The origin of the assembly switching dynamics in our model may be consistent with WLC (Rabinovich et al., 2000, 2008a). In this paradigm, neural activity does not reach a fixed steady-state attractor as in WTA but is transient, continuously switching between the vicinities of metastable states. Rabinovich et al. (2000) demonstrate that small strongly asymmetric inhibitory networks generate stimulus-dependent switching between neural ensembles. In large random networks as studied here, strong asymmetry is likely at sparse to intermediate connectivities. WLC has several computational advantages over WTA. It represents the input sensory information using both space (neural identity) and time, depends on the stimulus, and, although based on transient dynamics (Rabinovich et al., 2008a), is reproducible and robust against noise. Because of these factors, WLC has been applied to modeling of sequential firing patterns in olfactory systems (Rabinovich et al., 2000, 2001; Laurent et al., 2001), sequential decision making (Huerta and Rabinovich, 2004; Ashwin and Borresen, 2005; Rabinovich et al., 2006a,b, 2008b), and central patterns generators (Selverston et al., 2000; Varona et al., 2002; Levi et al., 2004, 2005).
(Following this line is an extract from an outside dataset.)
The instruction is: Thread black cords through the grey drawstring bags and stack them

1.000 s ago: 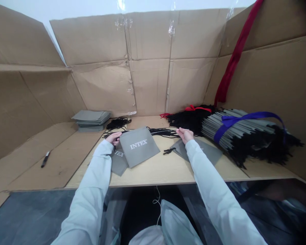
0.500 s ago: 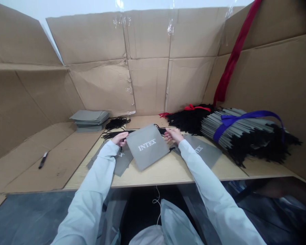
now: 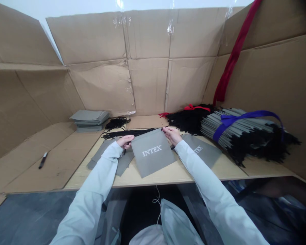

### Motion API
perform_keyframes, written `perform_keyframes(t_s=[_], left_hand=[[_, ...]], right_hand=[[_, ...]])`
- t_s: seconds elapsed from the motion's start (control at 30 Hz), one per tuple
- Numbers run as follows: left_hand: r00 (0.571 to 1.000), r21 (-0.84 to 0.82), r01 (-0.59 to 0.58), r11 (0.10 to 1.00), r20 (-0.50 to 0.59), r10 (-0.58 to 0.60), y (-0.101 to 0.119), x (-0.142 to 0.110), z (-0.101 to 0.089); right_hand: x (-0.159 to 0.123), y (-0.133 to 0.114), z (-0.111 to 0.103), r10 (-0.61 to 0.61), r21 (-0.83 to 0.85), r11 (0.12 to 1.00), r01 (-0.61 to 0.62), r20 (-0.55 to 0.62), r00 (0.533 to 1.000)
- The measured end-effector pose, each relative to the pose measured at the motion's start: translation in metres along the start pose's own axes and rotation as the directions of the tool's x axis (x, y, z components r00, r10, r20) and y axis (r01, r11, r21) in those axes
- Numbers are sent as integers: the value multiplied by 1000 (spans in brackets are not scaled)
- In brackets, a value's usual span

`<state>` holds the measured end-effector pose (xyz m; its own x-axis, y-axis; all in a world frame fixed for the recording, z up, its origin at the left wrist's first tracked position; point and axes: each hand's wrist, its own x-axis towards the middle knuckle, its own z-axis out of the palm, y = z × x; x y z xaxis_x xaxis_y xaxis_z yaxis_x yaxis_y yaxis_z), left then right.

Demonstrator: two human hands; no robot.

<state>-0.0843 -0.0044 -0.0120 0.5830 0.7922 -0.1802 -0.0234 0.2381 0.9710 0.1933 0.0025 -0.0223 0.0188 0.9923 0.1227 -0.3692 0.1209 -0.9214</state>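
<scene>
A flat grey drawstring bag (image 3: 153, 160) printed with INTEX hangs tilted between my hands, above the pale tabletop. My left hand (image 3: 125, 141) is closed on its upper left corner. At the upper right corner, my right hand (image 3: 171, 135) pinches the bag where a bit of black cord shows; the fingertips partly hide that cord. Beneath and beside my left hand lie more grey bags (image 3: 102, 153), partly covered by my sleeve. Another INTEX bag (image 3: 207, 149) lies on the table to the right of my right forearm.
Black cords (image 3: 140, 132) stretch across the table behind the bag. A stack of grey pieces (image 3: 90, 119) stands at back left, beside a black cord heap (image 3: 117, 122). A blue-tied bag bundle (image 3: 234, 127) and red-tied black cords (image 3: 186, 117) lie right. A marker (image 3: 43, 160) lies left.
My right hand has closed on the bag's upper right corner, where it was apart from it before. The bag and my left hand have shifted slightly right and toward me.
</scene>
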Motion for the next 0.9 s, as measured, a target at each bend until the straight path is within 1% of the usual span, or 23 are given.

The striatum is the main input structure to the BG. Coherent episodic firing activity in cortico-BG microcircuits is important in the encoding of movement sequences (DeLong, 1973; Hikosaka et al., 1989, 2000; Jaeger et al., 1995; Kasanetz et al., 2006), and the execution of learned motor programs and sequence learning (Kimura, 1990; West et al., 1990; Brotchie et al., 1991; Gardiner and Kitai, 1992; Kimura et al., 1992; Kermadi and Joseph, 1995; Mushiake and Strick, 1995; Aldridge and Berridge, 1998; Jog et al., 1999; Barnes et al., 2005). Such activity could result from coherent patterned cortical activity. However, here we have shown that excitatory input does not have to be patterned and coherent sequential episodic firing is generic even under fixed or randomly fluctuating (but weak) excitation. Why could this be useful?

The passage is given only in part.